Fortunately I've learned Volkl makes a Gotama Jr and I'm pretty sure this will fit the bill. Online I'm finding the 2010 in 158cm for as little as $219 including shipping. (Yes I see the Gotama Jrs available via AZ gear directory at REI for $149 but they only have 128s available.)

Curious 1) if anyone here has any experience with these skis, 2) can suggest alternatives, preferably at an under $250 price point, and 3) what sort of bindings we might consider.

Some more background: 

- Overall I'd say my son is a solid intermediate skier and could easily be considered advanced if he'd actually listen to me when I tell him on Every.Single.Run. that he needs to get out of the backseat and center his gravity over the balls of his feet and that he should initiate turns with proper pole plants. (I swear this year I'll pull the trigger and pay for a private lesson so he can hear the right things from someone other than his dad  and maybe it'd actually stick then.)

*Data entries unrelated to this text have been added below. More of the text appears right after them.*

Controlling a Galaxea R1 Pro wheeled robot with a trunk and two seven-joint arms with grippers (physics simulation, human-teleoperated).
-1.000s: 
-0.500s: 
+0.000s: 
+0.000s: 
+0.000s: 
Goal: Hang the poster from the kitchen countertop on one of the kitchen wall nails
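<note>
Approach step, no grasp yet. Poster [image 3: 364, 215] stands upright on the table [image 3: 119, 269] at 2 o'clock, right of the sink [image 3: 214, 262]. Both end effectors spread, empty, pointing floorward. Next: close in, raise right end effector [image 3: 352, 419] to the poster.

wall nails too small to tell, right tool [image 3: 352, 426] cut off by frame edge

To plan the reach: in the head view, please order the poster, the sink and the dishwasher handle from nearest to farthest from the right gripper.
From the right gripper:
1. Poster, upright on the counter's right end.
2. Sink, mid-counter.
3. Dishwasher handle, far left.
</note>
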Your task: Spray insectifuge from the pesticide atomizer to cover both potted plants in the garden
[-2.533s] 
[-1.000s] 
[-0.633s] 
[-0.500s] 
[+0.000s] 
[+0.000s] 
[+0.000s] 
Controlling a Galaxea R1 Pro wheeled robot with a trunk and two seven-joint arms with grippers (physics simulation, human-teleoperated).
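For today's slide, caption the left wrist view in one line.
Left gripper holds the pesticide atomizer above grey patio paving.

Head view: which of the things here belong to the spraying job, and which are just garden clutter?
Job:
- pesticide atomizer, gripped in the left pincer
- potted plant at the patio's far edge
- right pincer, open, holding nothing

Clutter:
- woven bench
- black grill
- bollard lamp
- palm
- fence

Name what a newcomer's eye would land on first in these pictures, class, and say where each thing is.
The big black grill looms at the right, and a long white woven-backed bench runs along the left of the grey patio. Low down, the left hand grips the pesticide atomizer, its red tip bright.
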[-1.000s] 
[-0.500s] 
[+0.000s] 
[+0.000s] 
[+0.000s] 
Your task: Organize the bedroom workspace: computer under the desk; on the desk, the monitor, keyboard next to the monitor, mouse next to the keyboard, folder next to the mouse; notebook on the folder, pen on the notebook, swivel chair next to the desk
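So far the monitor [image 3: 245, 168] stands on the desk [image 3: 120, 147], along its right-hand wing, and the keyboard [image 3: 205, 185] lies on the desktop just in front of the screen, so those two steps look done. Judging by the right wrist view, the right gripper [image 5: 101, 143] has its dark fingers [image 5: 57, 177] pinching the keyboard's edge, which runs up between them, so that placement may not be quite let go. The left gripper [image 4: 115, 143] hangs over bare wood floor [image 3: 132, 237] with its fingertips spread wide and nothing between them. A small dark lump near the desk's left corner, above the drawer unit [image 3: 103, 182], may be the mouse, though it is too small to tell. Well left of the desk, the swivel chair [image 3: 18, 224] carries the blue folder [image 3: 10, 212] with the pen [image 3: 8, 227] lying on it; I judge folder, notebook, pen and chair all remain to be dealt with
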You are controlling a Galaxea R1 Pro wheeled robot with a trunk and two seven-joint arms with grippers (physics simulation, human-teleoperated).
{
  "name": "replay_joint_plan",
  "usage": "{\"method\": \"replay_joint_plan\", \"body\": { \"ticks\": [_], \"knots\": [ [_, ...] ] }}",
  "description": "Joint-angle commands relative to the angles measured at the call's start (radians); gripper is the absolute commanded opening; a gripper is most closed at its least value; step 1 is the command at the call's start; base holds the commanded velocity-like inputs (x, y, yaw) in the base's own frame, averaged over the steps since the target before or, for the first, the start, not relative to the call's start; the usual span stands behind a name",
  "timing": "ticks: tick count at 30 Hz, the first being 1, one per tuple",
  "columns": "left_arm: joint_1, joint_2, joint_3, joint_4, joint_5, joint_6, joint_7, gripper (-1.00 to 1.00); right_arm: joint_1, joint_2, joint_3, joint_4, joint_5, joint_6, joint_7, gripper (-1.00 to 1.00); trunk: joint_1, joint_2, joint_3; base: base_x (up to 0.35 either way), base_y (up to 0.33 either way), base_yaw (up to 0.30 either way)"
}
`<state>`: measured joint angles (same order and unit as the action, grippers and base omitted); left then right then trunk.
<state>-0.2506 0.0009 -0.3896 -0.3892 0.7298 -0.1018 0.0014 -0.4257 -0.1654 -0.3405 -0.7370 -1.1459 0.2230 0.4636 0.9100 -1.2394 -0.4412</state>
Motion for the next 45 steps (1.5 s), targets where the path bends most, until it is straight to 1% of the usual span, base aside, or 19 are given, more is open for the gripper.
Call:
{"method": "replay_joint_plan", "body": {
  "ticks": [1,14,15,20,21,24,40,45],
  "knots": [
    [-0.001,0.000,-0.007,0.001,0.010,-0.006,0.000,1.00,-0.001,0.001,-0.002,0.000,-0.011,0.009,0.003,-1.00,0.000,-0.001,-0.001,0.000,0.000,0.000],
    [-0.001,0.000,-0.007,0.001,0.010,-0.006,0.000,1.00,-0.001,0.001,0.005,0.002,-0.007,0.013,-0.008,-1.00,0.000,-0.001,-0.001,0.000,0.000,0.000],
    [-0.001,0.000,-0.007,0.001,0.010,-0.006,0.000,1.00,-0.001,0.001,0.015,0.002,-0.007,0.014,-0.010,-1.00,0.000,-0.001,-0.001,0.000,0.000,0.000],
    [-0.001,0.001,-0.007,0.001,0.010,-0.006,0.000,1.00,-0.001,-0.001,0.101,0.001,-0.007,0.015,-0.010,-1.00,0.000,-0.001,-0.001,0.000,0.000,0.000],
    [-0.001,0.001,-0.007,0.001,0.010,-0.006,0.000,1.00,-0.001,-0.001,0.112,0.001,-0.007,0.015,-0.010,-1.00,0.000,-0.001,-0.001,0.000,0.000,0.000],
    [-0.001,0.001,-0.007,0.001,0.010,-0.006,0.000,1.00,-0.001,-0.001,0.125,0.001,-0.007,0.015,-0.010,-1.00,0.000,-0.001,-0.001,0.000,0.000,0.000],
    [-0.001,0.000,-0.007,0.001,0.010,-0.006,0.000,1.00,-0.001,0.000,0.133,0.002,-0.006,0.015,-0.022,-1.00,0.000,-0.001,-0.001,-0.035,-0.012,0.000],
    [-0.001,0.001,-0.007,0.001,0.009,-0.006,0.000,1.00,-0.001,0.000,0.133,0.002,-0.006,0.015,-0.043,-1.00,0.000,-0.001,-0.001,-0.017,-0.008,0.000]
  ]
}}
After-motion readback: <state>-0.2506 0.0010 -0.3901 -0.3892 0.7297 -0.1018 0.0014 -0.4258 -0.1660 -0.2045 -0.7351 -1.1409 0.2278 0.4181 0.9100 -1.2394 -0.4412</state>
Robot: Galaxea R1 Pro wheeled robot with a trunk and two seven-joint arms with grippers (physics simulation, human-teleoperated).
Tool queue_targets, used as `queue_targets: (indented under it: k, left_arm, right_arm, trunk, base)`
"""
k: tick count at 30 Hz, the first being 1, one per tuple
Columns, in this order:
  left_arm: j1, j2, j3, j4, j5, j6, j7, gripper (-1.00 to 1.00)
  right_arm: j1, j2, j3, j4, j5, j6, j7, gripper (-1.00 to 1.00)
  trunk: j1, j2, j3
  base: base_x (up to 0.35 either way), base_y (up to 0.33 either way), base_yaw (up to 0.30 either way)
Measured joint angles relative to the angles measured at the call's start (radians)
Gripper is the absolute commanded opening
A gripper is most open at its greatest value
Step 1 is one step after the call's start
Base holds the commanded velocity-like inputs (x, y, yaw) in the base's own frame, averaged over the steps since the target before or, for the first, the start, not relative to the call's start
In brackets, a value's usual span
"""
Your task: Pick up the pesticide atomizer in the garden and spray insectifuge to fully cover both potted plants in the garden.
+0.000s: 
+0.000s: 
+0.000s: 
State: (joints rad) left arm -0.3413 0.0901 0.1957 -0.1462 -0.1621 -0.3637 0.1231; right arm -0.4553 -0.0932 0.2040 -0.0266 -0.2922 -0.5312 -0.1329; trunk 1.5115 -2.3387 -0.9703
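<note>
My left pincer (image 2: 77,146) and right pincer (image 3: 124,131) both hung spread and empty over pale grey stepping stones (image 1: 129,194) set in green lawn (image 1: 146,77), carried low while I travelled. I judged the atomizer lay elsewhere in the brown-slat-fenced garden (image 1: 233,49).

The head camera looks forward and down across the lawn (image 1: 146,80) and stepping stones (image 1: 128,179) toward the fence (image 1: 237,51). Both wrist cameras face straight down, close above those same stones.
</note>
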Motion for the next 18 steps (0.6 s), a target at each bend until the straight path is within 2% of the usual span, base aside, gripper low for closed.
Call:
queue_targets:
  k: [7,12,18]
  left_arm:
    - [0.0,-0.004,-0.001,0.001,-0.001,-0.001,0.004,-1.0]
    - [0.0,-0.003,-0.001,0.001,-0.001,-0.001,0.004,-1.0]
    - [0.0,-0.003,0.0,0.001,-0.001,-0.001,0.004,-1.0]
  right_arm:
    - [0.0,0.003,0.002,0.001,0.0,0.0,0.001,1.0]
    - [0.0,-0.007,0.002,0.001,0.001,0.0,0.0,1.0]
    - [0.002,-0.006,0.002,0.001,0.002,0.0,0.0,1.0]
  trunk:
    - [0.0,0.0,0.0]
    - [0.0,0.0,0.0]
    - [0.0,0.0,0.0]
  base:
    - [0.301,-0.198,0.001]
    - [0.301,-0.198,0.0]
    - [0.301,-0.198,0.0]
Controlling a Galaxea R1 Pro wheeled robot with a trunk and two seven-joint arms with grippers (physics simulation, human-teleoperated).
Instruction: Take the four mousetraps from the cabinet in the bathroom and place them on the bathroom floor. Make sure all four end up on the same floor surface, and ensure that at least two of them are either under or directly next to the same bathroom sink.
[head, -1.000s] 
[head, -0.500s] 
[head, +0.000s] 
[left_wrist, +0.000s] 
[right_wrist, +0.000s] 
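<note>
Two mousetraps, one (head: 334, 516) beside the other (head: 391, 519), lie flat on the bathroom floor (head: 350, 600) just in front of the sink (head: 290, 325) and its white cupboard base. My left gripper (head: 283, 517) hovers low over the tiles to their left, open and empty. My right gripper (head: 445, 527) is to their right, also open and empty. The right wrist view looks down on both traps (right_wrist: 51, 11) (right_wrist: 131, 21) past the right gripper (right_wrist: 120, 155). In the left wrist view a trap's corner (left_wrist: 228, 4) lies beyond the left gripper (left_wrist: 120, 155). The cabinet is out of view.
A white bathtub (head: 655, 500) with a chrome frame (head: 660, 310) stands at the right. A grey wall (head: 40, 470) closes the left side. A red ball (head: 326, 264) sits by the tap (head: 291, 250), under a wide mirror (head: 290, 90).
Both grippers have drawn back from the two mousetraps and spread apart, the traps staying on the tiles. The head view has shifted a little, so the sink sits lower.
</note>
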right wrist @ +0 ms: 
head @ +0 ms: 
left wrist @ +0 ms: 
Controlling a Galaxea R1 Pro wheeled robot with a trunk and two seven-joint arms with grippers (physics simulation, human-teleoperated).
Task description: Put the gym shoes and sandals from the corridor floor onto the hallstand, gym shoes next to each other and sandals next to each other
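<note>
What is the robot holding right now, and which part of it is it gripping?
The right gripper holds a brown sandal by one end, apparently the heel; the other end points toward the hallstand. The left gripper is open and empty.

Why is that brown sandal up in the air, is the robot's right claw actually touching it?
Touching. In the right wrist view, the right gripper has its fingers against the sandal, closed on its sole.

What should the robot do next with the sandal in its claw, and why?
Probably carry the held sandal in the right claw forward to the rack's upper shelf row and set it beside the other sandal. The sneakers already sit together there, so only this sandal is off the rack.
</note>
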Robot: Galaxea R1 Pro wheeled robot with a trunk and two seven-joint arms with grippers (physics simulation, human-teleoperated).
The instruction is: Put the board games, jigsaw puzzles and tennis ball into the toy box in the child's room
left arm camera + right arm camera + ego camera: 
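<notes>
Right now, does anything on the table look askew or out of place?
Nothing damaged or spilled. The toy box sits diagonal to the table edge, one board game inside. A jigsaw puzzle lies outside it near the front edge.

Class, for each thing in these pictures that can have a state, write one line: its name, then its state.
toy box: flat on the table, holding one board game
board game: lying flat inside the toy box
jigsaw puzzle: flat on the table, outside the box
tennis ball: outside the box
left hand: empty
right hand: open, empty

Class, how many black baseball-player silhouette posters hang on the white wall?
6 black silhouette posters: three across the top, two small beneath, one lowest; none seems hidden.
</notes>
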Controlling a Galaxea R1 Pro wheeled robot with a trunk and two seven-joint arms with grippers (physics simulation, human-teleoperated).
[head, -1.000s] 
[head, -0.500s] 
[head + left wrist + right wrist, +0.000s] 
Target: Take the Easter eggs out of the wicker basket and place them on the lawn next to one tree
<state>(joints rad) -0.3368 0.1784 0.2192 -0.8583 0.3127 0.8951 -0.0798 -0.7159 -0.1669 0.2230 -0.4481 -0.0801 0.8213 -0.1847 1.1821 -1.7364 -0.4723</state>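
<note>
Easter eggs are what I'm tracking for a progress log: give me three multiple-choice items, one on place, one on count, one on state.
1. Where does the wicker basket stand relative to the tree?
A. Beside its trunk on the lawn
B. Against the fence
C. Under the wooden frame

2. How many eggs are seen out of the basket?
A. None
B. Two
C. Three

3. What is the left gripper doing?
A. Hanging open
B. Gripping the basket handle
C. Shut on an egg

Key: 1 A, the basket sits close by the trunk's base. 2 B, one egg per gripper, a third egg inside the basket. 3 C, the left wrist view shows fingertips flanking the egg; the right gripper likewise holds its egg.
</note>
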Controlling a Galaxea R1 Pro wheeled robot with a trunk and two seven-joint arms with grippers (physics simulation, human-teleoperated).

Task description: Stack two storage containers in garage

- He's not overly aggressive but also not afraid of a pretty serious challenge, like Cat Bowl > Lower Antelope at MRG or the narrow steep drops into the top of the Ravine at Ragged. He keeps his speed in check when necessary and is reasonably confident in his ability to navigate sketchy conditions. He loves on-map woods like Caveman at Burke and Catacomb Glades at Wildcat. He seeks out little jumps but not huge air at this point.

- He's happy in powder and crud though to date he hasn't had optimal skis for those conditions (way too skinny). On groomed trails he'll often seek out ungroomed edges. He really does aspire to be a park rat though. One running discussion we've been having as I've been reviewing this with him is whether the Goat Jrs would be suitable for the park. I do note that Volkl categorizes them as freestyle twin-tips. My take at this point is they might not be *the* best possible ski if my son would be in the park exclusively, but as I point out to him, when he's skiing with me and his brother he does a good bit of powder, crud and woods; the Goat Jr looks to me like a good balance, with enough ski under foot to handle the deep when we get that. (I told him I'd read something about someone using Goat Jrs to ride switch in powder and that seemed to blow his mind a little.)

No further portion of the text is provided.